This was going to be a simple post: what do the words “Merry Christmas!” mean to you when/if you say them to someone and when/if someone says them to you?

But I decided to do some research first on the phrase, and came across an interesting article by one David J. Meyer called The True Meaning of Christ-Mass. Meyer says using the two words — Merry Christmas — together is blasphemous because they aren’t celebrating the birth of Christ. They are celebrating the opposite: his death.

Meyer cites various texts to back up his claims. Writes Meyer:

The World Book Encyclopedia defines “Christmas” as follows:  “The word Christmas comes from “Cristes Maesse”, an early English phrase that means “Mass of Christ.” It is interesting to note that the word “Mass”, as used by the Roman Catholics, has traditionally been rejected by the so-called Protestants, such as Lutherans, Baptists, Methodists, Presbyterians, Pentecostals and so on.  The word “Mass” is strictly a Catholic word and thus, so is “Christ-Mass.” … the word “Mass” in religious usage means a “death sacrifice.”  The impact of this fact is horrifying and shocking; for when the millions of people are saying, “Merry Christmas”, they are literally saying “Merry death of Christ!”

In short, his argument is people are unwittingly celebrating the death of Christ when they think they are celebrating birth — even if everyone knows that Christ wasn’t born on Dec. 25 (and that the whole holiday is really about the winter solstice, but I digress).

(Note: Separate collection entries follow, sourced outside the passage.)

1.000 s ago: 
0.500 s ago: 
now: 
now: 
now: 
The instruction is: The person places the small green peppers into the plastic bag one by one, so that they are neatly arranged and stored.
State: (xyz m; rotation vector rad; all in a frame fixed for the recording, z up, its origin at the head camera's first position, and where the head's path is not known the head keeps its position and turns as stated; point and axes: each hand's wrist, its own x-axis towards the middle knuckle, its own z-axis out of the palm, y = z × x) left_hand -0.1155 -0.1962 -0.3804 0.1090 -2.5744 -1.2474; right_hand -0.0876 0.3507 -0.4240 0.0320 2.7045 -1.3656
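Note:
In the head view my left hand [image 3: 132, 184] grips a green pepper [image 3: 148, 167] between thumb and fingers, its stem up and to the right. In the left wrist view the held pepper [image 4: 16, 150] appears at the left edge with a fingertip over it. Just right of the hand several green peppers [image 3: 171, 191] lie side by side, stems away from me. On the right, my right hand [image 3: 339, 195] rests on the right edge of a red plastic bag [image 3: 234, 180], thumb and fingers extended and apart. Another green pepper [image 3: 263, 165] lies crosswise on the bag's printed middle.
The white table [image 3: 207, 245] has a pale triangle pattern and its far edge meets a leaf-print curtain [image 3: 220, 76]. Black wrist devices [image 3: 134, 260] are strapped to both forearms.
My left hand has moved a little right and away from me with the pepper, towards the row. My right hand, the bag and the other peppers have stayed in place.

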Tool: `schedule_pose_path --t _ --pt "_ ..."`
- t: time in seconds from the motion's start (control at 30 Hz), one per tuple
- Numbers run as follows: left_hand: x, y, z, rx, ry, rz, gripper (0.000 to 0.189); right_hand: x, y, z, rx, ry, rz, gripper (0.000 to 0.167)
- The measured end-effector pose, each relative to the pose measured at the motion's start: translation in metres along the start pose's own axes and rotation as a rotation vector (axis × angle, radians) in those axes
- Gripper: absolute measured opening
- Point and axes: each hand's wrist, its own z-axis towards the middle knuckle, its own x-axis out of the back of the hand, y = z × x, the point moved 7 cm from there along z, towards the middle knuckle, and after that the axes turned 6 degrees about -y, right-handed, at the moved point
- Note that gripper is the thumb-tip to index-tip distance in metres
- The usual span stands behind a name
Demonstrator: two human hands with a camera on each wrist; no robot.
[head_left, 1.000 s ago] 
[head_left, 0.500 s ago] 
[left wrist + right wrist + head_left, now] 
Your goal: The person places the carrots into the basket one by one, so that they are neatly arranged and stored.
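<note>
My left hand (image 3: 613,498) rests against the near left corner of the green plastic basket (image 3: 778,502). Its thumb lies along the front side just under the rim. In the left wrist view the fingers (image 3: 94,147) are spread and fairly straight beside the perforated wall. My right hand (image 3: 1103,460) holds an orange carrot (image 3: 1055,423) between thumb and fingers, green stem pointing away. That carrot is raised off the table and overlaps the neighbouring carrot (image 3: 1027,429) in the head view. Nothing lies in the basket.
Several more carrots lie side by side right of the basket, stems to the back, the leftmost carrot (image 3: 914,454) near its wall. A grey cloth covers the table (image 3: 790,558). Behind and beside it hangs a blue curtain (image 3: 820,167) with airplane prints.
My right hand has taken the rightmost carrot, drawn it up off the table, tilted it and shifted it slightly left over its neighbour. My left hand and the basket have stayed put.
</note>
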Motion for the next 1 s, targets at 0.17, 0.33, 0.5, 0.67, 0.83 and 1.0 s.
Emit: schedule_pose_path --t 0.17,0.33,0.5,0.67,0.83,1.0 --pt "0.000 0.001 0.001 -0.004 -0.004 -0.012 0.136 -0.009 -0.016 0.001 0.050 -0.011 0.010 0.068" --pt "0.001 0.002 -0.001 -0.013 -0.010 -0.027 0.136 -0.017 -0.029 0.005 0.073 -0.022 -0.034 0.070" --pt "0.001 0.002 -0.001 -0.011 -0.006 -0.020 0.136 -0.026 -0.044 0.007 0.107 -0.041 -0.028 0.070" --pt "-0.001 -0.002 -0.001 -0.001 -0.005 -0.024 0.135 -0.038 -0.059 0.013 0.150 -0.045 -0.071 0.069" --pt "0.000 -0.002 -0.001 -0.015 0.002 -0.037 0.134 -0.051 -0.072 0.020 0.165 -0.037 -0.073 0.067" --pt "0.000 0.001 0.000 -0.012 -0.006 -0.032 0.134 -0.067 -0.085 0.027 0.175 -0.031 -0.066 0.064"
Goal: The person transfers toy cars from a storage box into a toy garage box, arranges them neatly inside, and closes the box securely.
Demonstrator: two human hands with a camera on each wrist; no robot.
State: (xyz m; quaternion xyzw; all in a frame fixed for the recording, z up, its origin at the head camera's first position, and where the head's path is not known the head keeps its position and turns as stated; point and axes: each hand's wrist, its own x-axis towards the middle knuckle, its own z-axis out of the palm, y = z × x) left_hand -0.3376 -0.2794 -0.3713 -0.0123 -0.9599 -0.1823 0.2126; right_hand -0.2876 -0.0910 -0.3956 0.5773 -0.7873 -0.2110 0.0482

But Meyer’s article got me to thinking about the religious connection to Christmas and about Christ himself: Some people celebrate his birth because of the message he gave us, but more important, perhaps, because of the way he would go on to die, supposedly as a sacrifice for our sins. Christmas is about celebrating a savior being born to die for our sins. Otherwise, we probably wouldn’t be celebrating his birth at all.

So, Mr. Meyer is correct, I suppose, in a certain context, but I’m not sure it is such a blasphemous thing to wish someone a Merry Christmas.

For me, the “Merry Christmas” wish is more about the peace and love message that Christ reportedly taught — in truth, I’m not even sure Christ existed. But the legend and its message is about brotherly love, and I see Christmas as a time when people remind each other of that message, and celebrate it — whether they believe in Christ or not.

In essence, to me Merry Christmas! means “I wish you peace and love, dear fellow traveller.”

How about you? What does “Merry Christmas!” mean to you?